Vol. I, No. 4 - April, 2007

BALANCE BETWEEN SELF AND OTHERS

In my capacity as a spiritual director, I recently received an email which included the following statement:

"At the end of the day, what other people think about how I live my
life doesn't matter. What matters is whether I'm comfortable with it."

My response was immediate.

Of course what other people think matters!!

Even before the end of the day, people will react to any discomfort they have about how we live our lives.

If they dislike it enough, they will trouble us - either openly or behind our backs.

History is full of it: "Hang him!" "Burn him!"

That is done figuratively as well as physically. So daily life is full of it, too:

"That guy's a mess. Let's mess with him."

"Let's lie and tell his girlfriend that he ..."

"Let's lie and tell her boss she said...."

"Hey, we could get his tires."

Or what is most common:

"He's such a jerk - he can be our joke."

"Let's run her down behind her back and laugh at her when she's not around."

Then there's "Let's not tell.":

In fact, "not telling" can really hurt us. People can choose not to tell us important things which could help us one way or another:

a job opening ... a cheating spouse ... an upcoming performance review … anything "

Therefore, we are simply harming ourselves if we do not operate with what has long been called:

"A decent regard for the opinions of others."

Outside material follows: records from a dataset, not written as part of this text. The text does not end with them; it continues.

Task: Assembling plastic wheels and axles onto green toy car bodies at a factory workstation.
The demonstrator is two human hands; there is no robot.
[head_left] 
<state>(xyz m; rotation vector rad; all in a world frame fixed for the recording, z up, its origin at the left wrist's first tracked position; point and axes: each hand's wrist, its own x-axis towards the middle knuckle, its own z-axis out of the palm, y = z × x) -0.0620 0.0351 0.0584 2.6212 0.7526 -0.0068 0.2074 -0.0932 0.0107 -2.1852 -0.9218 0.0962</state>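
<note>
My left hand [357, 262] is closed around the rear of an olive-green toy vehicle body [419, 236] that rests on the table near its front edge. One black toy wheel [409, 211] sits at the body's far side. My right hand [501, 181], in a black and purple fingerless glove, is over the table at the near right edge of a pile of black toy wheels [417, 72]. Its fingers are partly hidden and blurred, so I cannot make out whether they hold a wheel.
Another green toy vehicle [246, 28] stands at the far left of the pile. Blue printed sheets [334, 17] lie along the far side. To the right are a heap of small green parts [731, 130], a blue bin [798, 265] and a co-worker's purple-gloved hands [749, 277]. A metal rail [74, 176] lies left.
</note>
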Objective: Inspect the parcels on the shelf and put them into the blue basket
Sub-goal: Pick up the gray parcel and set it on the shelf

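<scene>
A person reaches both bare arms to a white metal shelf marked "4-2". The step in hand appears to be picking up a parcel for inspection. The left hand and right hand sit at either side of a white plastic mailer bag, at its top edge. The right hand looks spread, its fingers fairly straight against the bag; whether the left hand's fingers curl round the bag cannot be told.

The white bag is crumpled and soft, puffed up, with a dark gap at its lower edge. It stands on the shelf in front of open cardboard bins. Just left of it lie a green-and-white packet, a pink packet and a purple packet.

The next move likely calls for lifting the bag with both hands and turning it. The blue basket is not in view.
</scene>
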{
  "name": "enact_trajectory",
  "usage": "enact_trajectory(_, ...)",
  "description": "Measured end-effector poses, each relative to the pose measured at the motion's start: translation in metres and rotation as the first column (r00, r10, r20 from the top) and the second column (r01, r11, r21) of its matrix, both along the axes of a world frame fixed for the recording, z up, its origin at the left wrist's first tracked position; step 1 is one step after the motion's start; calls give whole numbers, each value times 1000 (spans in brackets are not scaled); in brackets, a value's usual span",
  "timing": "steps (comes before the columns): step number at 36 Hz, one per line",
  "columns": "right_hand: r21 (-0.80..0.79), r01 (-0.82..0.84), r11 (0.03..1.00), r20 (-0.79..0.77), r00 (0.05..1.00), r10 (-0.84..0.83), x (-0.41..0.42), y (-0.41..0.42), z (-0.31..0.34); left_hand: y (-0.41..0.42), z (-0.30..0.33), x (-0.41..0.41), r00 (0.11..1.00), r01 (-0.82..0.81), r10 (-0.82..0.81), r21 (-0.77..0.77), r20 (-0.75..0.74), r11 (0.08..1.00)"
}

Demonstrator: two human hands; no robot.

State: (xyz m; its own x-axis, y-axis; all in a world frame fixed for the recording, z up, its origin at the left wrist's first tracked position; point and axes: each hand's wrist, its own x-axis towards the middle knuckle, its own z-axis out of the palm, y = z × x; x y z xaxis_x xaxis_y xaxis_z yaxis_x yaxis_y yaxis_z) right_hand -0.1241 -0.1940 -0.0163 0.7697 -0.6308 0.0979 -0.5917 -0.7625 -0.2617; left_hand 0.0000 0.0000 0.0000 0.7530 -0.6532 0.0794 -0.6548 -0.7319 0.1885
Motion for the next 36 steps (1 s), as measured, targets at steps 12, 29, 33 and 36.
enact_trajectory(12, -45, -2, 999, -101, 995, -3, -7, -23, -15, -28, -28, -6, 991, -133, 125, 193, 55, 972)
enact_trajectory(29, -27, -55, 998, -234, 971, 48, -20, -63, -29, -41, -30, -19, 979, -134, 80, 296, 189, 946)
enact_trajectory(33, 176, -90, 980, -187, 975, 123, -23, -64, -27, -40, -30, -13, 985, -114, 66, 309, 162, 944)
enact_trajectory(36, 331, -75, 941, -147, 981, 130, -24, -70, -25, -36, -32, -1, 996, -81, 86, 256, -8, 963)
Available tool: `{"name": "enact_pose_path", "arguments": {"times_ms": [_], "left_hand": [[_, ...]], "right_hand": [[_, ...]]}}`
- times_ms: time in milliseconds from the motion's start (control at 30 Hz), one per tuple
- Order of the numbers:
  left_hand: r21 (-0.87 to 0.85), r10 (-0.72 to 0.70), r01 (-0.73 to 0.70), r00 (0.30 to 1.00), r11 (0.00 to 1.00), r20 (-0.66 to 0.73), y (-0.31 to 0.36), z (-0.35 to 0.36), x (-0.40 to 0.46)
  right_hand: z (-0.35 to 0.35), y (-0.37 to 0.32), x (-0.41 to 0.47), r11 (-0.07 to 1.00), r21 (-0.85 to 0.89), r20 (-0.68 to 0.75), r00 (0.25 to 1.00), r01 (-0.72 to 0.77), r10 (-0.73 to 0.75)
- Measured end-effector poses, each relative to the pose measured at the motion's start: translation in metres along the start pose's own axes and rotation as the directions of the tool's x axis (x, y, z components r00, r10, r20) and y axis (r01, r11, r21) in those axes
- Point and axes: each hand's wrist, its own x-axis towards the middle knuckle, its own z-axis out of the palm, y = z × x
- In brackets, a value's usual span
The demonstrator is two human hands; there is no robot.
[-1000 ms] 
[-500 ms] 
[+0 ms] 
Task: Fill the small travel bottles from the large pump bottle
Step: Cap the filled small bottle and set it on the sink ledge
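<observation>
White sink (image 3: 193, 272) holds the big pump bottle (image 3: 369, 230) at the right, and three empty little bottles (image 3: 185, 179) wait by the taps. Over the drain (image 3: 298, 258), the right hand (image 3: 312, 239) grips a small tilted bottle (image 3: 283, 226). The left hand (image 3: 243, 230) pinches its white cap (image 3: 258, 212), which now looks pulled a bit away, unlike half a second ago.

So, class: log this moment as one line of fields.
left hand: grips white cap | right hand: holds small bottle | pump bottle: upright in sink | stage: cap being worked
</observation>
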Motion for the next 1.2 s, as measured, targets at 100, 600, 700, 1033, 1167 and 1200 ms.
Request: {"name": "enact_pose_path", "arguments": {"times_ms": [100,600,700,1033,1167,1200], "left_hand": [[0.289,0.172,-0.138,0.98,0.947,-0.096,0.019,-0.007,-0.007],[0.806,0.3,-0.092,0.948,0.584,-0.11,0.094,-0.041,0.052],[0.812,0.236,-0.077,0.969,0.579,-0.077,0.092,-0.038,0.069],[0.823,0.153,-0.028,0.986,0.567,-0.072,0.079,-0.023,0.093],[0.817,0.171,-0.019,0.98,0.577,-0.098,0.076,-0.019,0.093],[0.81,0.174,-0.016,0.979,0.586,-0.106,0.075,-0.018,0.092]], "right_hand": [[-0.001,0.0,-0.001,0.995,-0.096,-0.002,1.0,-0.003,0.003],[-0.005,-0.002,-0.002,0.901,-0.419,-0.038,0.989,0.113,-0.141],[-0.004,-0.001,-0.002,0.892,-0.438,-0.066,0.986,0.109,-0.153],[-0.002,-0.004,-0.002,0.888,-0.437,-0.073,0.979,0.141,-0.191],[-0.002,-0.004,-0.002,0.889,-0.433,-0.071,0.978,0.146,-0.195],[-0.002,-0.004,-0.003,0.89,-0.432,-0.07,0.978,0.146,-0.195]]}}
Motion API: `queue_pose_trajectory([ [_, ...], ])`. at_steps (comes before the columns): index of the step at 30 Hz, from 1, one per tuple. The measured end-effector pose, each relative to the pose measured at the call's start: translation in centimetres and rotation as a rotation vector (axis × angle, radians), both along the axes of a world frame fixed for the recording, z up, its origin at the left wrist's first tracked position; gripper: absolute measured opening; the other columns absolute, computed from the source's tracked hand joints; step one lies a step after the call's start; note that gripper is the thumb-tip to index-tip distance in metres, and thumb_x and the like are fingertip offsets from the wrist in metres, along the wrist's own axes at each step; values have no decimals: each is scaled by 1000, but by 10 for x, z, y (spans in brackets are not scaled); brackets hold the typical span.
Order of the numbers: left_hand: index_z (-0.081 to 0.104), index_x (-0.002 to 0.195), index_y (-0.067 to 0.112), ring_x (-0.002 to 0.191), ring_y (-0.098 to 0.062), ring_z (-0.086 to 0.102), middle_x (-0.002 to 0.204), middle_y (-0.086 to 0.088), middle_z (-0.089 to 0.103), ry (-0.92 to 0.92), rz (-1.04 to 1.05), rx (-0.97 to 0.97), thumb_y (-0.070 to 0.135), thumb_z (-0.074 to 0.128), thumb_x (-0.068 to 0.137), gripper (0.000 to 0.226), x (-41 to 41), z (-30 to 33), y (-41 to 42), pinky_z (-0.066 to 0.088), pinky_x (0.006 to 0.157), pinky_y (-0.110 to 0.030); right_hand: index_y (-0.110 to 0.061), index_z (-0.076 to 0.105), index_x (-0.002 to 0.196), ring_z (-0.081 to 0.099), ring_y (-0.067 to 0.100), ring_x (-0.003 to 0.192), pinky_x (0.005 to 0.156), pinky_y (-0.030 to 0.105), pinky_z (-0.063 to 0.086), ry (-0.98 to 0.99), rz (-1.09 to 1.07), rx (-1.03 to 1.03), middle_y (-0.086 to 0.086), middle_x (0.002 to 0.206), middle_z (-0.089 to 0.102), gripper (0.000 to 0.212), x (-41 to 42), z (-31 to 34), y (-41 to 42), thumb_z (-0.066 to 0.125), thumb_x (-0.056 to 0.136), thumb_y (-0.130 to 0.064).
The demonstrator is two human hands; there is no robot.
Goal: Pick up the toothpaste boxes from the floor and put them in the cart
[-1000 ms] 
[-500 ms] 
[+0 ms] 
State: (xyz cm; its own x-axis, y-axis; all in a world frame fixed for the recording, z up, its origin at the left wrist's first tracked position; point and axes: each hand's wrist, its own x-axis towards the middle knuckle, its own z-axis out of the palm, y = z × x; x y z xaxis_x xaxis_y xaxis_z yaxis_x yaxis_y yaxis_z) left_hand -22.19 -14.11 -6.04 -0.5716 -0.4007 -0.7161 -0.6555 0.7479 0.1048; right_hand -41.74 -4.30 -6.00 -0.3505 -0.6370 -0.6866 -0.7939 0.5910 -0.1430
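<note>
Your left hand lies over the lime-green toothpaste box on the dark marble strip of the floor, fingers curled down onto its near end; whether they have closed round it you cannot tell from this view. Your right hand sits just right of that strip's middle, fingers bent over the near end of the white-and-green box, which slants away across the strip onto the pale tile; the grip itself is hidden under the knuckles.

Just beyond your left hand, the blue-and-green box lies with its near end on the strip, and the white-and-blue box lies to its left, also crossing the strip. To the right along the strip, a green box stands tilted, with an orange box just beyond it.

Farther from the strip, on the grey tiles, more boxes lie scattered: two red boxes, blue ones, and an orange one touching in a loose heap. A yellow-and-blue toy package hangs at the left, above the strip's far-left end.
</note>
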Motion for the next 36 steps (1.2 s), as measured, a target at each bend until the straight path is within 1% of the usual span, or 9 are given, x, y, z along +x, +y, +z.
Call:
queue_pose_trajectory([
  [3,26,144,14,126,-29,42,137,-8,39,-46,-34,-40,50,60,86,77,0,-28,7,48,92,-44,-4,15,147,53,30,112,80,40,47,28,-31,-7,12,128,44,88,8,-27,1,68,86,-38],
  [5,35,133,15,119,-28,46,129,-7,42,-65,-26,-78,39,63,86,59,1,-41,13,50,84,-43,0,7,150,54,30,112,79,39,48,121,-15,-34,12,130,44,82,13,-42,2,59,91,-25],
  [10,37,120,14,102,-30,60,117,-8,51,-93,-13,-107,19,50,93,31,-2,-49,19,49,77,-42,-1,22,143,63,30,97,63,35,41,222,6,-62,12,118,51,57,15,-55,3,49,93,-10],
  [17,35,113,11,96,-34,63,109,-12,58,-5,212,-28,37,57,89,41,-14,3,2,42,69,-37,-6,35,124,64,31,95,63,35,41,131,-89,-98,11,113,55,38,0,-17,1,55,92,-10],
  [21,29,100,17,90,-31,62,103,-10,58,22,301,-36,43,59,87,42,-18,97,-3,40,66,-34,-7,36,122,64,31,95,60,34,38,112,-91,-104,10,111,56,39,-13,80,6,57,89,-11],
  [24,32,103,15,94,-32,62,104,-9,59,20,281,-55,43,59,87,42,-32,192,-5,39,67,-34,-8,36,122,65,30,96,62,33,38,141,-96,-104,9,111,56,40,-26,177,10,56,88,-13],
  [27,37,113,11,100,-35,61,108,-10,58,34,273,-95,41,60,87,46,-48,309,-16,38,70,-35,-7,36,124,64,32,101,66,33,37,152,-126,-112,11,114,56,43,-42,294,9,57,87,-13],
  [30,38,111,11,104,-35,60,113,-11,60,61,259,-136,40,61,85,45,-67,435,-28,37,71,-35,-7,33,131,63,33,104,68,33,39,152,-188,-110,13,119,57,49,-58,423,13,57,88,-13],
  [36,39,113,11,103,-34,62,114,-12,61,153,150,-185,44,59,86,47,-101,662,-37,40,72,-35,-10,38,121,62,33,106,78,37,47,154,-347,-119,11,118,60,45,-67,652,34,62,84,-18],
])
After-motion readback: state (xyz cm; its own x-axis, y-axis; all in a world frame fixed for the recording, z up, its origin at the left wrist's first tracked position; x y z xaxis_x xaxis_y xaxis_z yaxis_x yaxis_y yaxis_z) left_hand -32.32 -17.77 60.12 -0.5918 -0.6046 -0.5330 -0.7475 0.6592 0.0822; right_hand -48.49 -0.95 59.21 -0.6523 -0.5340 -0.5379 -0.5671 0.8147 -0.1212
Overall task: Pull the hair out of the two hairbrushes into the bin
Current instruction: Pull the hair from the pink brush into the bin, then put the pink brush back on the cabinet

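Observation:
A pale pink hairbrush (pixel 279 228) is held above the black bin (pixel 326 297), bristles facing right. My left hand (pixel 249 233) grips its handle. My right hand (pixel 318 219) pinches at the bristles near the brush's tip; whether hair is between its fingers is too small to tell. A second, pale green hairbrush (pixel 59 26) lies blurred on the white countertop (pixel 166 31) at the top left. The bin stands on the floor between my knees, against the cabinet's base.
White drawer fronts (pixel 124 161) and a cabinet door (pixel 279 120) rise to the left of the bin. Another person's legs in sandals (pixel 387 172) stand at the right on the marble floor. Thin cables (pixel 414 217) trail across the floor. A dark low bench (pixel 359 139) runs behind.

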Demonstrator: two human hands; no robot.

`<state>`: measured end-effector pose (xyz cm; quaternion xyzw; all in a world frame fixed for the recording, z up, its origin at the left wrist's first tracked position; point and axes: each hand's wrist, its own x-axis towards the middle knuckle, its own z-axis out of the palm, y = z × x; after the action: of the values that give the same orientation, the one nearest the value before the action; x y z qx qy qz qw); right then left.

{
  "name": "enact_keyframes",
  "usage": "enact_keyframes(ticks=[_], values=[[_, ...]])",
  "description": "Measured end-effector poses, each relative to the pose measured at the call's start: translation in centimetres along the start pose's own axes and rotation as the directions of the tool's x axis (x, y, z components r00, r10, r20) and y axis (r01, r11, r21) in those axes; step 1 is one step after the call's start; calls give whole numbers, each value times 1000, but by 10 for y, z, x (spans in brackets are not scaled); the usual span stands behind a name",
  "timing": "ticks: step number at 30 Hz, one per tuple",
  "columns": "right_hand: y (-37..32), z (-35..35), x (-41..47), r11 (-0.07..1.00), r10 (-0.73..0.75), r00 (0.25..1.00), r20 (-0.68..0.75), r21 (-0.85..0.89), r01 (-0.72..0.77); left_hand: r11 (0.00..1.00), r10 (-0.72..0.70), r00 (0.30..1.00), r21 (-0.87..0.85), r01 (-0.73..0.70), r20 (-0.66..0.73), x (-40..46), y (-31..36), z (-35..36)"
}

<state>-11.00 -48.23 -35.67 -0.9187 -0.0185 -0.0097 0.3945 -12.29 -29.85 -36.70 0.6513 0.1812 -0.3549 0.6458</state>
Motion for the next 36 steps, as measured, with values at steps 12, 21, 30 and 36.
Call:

My mother had another way of putting the same idea:

"Never give people a stick to beat you with. Chances are, they'll use it!"

At the same time, however, we cannot simply give our entire lives over to the opinions of others.

We must be true to ourselves.

We therefore have to ask:

Is there some middle ground between between looking to others and looking out for ourselves?

Yes, there is. We need only look out from within ourselves - from a stable stance at our own center point.

From that standpoint we can actually live in such a way as to make no mistakes.*

This involves just watching things as they unfold before us. That is to say, watching and seeing what is happening, rather than looking for something we want to happen - or fear might happen.

It also involves watching ourselves so that we see any selfish desire on our part before it has a chance to become active.

When we see things just as they are, without any selfish desire on our part, we find it easier to recognize selfish desire in others.

In seeing things just as they are, it is also far easier to know from within ourselves just what to do in any situation.

Another element is attending to the "still small voice" that tells us "No."

We then let that voice draw us away from harmful situations - situations in which we might step into mistakes of our own making or into trouble caused by others.

This greatly lessens the liklihood that we will be subject to the anxiety, confusion, worry, or situational depression so commonly assiciated with life today.

We prevent the activation of selfish desire by stepping back from it. It tends to draws us off center. When we step back we are instantly centered again.

We avoid trouble caused by others by keeping still at the center point and not being drawn into their sphere.

By wanting to stay centered at all times and repeatedly remembering to return to our post ...

standing guard at our center point ...

we develop a settled disposition toward ...

a true balance between self and others.

It is a balance well worth having!

* "Keeping still when the time has come to keep still, and going
forward when the time has come to go forward…. One who
acts from these deep levels makes no mistakes."

Richard Wilhelm, The I Ching or Book of Changes. Trans. Cary F.
Baynes. 3rd ed. (Princeton, NJ: Princeton University Press, 1969), 201.